_Task requirements_
Every line from the start of the listing below through the line that contains "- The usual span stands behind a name" is to be reproduced word for word.

_Recorded information_
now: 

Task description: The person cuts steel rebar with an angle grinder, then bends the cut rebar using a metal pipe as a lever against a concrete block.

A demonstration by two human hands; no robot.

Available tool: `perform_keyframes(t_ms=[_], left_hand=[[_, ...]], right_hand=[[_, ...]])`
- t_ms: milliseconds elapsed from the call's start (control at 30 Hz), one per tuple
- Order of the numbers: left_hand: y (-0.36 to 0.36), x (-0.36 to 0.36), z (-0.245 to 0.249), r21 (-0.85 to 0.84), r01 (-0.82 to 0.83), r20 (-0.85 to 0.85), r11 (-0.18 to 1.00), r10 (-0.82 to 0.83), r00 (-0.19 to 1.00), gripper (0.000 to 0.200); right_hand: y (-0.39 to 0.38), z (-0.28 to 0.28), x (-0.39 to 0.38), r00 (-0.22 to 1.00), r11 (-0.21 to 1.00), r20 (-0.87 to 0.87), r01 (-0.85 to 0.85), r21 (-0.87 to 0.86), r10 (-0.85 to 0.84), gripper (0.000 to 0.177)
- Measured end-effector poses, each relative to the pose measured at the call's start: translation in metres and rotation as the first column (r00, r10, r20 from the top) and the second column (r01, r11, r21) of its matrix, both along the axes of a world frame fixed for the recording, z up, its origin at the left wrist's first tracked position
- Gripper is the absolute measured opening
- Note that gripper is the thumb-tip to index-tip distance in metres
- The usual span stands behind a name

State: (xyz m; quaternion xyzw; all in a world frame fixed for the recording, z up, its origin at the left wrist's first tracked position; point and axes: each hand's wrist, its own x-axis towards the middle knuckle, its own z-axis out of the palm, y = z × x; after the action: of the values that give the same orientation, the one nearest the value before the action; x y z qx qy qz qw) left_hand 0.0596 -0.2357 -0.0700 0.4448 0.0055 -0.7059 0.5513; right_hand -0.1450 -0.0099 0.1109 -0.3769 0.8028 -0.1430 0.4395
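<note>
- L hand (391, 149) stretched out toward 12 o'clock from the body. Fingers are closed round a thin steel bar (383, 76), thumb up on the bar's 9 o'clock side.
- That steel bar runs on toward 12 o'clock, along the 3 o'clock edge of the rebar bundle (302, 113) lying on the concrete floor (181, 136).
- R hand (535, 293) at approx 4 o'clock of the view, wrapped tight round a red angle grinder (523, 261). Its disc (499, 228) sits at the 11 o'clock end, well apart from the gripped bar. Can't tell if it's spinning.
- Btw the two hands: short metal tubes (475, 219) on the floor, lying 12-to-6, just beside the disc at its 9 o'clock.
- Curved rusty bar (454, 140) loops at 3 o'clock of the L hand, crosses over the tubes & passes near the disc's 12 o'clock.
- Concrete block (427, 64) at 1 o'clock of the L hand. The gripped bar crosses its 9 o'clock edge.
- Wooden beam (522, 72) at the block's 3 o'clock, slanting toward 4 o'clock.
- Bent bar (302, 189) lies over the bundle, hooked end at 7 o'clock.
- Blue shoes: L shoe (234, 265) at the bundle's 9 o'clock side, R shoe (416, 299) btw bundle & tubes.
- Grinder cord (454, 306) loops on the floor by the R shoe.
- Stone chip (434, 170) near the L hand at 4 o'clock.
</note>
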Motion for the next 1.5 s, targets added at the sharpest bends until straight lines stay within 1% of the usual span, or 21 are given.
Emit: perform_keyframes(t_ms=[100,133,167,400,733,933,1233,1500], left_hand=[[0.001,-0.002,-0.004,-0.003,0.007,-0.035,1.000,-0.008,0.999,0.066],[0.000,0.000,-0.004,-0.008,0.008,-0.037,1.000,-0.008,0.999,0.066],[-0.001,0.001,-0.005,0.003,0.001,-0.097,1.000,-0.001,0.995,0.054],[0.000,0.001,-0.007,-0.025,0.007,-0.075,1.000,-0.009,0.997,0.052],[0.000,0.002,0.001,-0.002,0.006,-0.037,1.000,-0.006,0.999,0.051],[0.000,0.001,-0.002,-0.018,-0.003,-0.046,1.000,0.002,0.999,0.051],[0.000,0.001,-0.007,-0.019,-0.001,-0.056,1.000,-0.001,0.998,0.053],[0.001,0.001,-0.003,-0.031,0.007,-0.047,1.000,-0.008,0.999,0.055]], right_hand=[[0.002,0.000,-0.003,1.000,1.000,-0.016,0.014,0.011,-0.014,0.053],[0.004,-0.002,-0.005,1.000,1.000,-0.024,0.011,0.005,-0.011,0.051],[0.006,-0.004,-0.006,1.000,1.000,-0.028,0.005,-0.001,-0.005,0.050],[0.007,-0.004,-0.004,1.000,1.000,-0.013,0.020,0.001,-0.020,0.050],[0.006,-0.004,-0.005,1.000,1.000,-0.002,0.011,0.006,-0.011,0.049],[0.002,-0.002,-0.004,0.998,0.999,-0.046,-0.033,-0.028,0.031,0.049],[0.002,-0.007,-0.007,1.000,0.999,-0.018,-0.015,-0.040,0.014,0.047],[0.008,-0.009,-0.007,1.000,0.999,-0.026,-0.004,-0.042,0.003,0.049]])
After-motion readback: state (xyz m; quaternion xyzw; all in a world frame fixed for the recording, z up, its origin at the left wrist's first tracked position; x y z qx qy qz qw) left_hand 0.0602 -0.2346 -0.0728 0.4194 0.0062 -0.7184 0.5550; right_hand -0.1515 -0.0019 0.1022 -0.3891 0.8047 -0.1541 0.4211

_Exercise result_
now: 

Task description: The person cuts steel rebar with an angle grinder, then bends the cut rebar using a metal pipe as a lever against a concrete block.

A demonstration by two human hands; no robot.

Available tool: `perform_keyframes(t_ms=[_], left_hand=[[_, ...]], right_hand=[[_, ...]])`
- t_ms: milliseconds elapsed from the call's start (control at 30 Hz), one per tuple
- Order of the numbers: left_hand: y (-0.36 to 0.36), x (-0.36 to 0.36), z (-0.245 to 0.249), r21 (-0.85 to 0.84), r01 (-0.82 to 0.83), r20 (-0.85 to 0.85), r11 (-0.18 to 1.00), r10 (-0.82 to 0.83), r00 (-0.19 to 1.00), gripper (0.000 to 0.200); right_hand: y (-0.39 to 0.38), z (-0.28 to 0.28), x (-0.39 to 0.38), r00 (-0.22 to 1.00), r11 (-0.21 to 1.00), r20 (-0.87 to 0.87), r01 (-0.85 to 0.85), r21 (-0.87 to 0.86), r10 (-0.85 to 0.84), gripper (0.000 to 0.177)
- Measured end-effector poses, each relative to the pose measured at the call's start: translation in metres and rotation as the first column (r00, r10, r20 from the top) and the second column (r01, r11, r21) of its matrix, both along the axes of a world frame fixed for the recording, z up, its origin at the left wrist's first tracked position
- Gripper is the absolute measured opening
- Note that gripper is the thumb-tip to index-tip distance in metres
- The usual span stands behind a name

The exercise has been answered, and the work is done.